**TASK BRIEF**
Write out again, exactly, the lines below starting at the one with "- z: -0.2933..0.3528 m" and ending at the one with "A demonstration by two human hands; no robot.".

**EXERCISE INPUTS**
*** Block opens ***
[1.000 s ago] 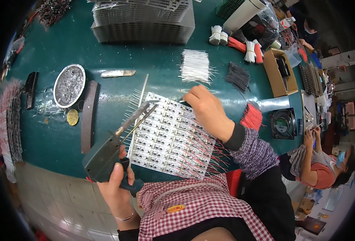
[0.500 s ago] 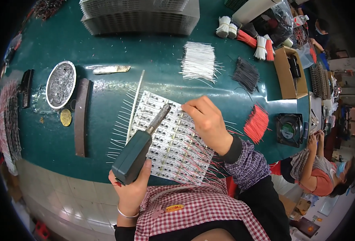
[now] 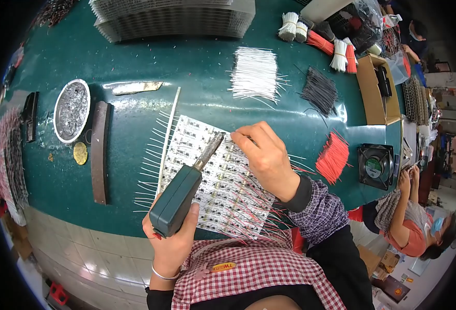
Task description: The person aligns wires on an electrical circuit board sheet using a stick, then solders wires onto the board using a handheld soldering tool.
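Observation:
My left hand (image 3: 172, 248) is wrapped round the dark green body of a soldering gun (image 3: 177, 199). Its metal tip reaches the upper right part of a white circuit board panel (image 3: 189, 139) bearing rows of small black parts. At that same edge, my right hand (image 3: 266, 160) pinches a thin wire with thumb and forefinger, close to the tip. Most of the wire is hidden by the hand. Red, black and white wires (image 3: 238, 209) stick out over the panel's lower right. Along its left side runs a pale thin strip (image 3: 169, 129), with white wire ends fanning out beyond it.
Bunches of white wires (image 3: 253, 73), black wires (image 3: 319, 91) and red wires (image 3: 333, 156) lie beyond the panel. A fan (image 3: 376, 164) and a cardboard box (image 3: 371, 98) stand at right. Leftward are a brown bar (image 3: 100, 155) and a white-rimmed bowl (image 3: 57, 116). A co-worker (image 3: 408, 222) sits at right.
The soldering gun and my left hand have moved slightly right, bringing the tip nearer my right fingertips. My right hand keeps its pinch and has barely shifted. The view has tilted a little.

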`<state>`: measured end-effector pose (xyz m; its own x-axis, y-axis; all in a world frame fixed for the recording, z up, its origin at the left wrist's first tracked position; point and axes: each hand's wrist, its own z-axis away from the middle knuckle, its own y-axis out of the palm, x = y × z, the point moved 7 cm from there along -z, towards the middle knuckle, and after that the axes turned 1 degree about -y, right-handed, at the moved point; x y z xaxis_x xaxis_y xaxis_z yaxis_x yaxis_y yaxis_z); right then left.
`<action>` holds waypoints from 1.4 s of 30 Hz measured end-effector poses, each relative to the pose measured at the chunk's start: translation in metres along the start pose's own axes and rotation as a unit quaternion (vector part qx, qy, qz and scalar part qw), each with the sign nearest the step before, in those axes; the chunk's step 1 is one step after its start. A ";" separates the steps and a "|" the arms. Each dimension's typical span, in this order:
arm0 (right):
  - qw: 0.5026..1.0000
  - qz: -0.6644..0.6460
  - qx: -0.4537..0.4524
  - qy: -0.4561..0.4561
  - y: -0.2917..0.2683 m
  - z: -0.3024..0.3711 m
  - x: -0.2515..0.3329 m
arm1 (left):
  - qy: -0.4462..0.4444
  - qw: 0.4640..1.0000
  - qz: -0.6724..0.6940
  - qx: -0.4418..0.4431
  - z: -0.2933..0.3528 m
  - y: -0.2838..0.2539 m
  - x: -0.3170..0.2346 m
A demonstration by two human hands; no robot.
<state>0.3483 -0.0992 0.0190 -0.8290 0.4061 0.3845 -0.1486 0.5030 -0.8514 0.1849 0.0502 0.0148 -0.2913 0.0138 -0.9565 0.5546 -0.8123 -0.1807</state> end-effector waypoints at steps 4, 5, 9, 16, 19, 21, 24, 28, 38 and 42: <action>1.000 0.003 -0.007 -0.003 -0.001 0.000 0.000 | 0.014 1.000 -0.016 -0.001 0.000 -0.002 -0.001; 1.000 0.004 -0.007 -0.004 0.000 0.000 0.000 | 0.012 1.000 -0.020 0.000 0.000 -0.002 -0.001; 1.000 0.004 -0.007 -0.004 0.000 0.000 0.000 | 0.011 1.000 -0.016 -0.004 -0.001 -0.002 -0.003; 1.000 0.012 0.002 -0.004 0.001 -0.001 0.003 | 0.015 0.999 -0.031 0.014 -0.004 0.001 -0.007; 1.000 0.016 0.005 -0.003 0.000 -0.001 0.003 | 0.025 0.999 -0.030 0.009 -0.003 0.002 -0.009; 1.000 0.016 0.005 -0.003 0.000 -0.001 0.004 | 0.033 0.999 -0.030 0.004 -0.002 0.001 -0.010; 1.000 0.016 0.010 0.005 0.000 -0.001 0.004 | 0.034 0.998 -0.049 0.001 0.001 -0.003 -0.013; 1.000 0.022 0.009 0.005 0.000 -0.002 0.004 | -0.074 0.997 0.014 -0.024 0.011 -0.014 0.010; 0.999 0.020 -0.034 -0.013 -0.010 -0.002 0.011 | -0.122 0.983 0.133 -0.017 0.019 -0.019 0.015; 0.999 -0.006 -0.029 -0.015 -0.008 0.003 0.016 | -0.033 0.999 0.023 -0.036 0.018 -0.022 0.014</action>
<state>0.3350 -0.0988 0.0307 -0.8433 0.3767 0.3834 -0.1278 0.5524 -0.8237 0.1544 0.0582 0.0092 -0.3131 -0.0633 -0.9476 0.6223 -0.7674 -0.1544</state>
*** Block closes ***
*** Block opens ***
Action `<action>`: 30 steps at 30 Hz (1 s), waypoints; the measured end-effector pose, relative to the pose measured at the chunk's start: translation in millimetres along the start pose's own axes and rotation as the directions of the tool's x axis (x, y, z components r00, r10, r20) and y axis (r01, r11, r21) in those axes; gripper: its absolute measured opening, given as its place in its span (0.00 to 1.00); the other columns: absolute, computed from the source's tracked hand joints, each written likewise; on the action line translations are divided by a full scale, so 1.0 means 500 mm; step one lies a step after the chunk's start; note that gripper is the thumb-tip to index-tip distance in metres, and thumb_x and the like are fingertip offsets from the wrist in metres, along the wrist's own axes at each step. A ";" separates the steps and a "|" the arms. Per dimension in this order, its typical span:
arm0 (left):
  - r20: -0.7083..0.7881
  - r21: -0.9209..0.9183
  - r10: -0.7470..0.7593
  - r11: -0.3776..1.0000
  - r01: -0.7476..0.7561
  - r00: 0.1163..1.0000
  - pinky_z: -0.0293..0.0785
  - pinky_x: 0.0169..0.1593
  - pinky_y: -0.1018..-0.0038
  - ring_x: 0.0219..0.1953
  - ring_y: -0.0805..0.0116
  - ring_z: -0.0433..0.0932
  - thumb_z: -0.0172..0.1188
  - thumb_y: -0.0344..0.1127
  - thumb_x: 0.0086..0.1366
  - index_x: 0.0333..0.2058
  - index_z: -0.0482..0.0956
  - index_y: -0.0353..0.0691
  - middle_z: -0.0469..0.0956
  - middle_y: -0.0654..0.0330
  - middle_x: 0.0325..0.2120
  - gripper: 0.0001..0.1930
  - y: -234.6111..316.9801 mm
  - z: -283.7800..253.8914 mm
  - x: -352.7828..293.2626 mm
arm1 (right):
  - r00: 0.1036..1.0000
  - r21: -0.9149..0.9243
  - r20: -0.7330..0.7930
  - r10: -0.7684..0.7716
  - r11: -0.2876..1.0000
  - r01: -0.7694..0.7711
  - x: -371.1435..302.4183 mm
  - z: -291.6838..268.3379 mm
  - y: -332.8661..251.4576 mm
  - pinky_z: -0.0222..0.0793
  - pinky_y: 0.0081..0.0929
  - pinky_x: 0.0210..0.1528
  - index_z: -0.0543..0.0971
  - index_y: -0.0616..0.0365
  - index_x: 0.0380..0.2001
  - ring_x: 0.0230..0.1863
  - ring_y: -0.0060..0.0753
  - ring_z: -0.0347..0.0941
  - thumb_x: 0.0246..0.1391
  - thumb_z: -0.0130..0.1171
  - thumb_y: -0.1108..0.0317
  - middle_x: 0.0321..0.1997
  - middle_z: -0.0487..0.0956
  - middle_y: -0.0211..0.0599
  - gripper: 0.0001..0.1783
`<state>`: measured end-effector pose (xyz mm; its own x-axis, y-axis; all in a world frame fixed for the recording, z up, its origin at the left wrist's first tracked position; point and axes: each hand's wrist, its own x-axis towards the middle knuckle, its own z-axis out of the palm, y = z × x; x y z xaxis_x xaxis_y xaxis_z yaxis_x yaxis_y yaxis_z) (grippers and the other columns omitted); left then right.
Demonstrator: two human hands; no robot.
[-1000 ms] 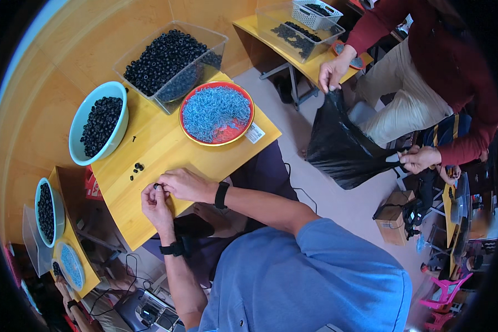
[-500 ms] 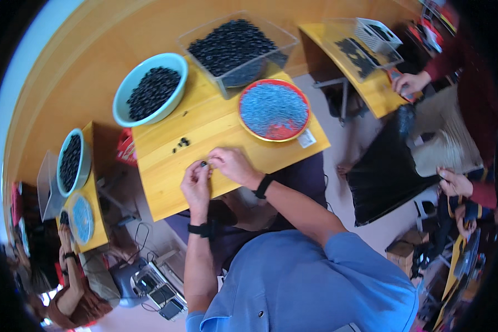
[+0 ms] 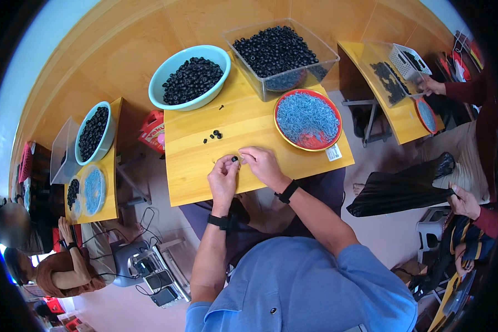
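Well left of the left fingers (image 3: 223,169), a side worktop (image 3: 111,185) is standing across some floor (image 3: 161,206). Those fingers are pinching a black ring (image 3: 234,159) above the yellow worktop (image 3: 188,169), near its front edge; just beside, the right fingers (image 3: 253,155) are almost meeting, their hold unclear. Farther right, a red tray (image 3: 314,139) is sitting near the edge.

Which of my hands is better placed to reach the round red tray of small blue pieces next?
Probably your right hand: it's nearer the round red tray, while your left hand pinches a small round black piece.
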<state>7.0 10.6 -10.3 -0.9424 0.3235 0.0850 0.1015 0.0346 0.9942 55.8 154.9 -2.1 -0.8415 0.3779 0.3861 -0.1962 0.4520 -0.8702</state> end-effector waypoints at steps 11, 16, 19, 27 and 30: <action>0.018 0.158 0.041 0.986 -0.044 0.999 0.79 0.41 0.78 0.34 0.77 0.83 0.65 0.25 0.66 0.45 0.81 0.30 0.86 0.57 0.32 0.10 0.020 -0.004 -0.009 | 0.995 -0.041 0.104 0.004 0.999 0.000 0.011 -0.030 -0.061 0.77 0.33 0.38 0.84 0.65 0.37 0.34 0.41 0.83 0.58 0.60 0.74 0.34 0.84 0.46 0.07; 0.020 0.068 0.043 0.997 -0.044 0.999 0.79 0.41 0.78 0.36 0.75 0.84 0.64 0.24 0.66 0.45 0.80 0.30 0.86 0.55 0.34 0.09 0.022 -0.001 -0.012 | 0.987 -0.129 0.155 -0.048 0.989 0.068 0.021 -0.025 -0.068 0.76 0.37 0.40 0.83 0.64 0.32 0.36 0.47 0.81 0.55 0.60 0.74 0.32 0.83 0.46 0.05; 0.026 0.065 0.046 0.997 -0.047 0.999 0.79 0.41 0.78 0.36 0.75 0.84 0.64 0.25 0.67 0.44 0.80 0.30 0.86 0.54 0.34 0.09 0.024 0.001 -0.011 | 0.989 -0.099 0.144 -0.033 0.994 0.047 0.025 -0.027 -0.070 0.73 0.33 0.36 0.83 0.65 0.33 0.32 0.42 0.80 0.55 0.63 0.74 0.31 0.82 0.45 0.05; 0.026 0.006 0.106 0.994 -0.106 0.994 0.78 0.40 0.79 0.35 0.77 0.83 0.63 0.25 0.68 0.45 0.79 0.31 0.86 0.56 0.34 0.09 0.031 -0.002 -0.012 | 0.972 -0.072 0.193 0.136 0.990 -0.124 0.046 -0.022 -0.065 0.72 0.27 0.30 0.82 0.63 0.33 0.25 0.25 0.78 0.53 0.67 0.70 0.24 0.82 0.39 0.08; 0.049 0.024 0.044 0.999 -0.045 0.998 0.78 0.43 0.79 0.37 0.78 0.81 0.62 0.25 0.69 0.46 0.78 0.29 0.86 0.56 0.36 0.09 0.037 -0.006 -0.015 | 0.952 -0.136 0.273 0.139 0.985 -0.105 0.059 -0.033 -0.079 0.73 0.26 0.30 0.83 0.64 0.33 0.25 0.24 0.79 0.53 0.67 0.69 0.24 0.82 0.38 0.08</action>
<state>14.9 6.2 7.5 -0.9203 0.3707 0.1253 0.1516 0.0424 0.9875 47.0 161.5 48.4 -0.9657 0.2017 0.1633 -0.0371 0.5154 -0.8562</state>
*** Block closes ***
**RESULT OF THE EXERCISE**
  - z: -0.2933..0.3528 m
  - y: -0.2838..0.2539 m
  - x: -0.3170..0.2346 m
A demonstration by two human hands; no robot.

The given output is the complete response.